— Exercise instructions —
Only one stretch of the data below should be repeated: the lines from the line containing "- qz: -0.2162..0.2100" through the line containing "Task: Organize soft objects", inclusive, exactly as they are.

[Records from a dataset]
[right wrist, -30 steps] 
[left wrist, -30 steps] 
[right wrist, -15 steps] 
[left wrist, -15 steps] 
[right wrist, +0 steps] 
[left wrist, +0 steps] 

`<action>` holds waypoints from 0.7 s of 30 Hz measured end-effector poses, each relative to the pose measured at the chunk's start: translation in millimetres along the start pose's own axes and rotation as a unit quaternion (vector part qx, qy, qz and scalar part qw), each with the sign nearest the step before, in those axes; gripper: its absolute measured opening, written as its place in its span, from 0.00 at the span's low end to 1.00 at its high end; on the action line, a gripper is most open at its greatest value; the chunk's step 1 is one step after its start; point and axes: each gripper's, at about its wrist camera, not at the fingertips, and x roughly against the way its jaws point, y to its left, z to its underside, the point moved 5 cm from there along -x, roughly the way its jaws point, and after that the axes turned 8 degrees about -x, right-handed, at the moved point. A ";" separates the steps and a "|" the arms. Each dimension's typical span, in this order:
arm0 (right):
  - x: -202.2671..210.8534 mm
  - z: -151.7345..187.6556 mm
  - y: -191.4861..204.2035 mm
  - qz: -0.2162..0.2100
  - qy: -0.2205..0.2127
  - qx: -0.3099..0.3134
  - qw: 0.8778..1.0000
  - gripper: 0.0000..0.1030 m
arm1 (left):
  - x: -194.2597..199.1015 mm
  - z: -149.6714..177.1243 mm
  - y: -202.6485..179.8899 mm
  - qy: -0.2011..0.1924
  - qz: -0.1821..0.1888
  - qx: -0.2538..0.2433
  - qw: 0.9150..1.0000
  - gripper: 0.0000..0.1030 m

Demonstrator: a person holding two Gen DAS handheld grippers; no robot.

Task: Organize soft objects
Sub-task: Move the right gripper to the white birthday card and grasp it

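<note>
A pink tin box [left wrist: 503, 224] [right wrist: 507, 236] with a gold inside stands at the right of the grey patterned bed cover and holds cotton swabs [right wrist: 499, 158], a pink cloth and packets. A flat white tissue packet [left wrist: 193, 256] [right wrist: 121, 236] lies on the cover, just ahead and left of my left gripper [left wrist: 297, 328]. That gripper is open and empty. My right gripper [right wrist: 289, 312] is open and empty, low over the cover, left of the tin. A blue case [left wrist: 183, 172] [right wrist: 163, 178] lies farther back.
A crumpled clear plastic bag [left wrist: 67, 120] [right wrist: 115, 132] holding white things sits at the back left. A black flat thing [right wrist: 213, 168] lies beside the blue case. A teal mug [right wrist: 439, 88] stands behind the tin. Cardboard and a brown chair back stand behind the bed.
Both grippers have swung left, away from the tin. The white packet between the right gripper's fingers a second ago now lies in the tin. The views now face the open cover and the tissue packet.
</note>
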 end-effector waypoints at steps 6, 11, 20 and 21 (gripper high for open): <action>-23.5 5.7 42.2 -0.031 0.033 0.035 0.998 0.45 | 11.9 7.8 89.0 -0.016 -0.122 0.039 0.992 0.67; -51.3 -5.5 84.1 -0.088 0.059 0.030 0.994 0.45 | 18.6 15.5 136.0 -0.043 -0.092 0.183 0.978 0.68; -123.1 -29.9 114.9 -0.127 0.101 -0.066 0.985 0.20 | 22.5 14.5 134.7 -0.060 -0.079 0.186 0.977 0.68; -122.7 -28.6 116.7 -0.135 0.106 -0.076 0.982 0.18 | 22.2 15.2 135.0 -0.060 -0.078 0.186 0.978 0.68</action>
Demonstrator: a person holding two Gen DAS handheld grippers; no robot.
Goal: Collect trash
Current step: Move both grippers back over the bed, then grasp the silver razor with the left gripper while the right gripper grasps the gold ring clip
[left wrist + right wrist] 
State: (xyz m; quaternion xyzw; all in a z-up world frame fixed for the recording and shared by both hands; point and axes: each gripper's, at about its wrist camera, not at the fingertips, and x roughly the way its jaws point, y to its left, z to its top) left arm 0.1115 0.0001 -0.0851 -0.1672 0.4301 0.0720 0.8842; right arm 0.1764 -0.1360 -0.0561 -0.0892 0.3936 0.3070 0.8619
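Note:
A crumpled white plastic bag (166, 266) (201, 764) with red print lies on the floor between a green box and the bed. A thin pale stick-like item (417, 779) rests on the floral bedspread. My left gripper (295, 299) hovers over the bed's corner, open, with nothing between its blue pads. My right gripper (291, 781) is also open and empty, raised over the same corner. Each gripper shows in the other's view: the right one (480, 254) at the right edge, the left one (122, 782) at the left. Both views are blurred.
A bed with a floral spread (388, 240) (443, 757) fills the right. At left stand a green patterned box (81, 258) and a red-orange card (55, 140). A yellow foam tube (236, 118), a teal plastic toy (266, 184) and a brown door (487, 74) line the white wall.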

— Output —
  - qz: -0.2162..0.2100
  - qy: -0.2205..0.2127
  - qx: -0.3099..0.3134
  - qw: 0.8778..1.0000
  - gripper: 0.0000..0.1030 m
arm1 (left):
  - x: -194.2597..199.1015 mm
  - z: -149.6714..177.1243 mm
  - y: -202.6485..179.8899 mm
  - qy: -0.2011..0.1924
  - qz: -0.1821..0.1888
  - qx: -0.2538..0.2433
  - qw: 0.9150..1.0000
  - gripper: 0.0000..0.1030 m

Demonstrator: a person holding two Gen DAS handheld grippers; no robot.

Task: Organize soft objects

The requested output has been fully supplied.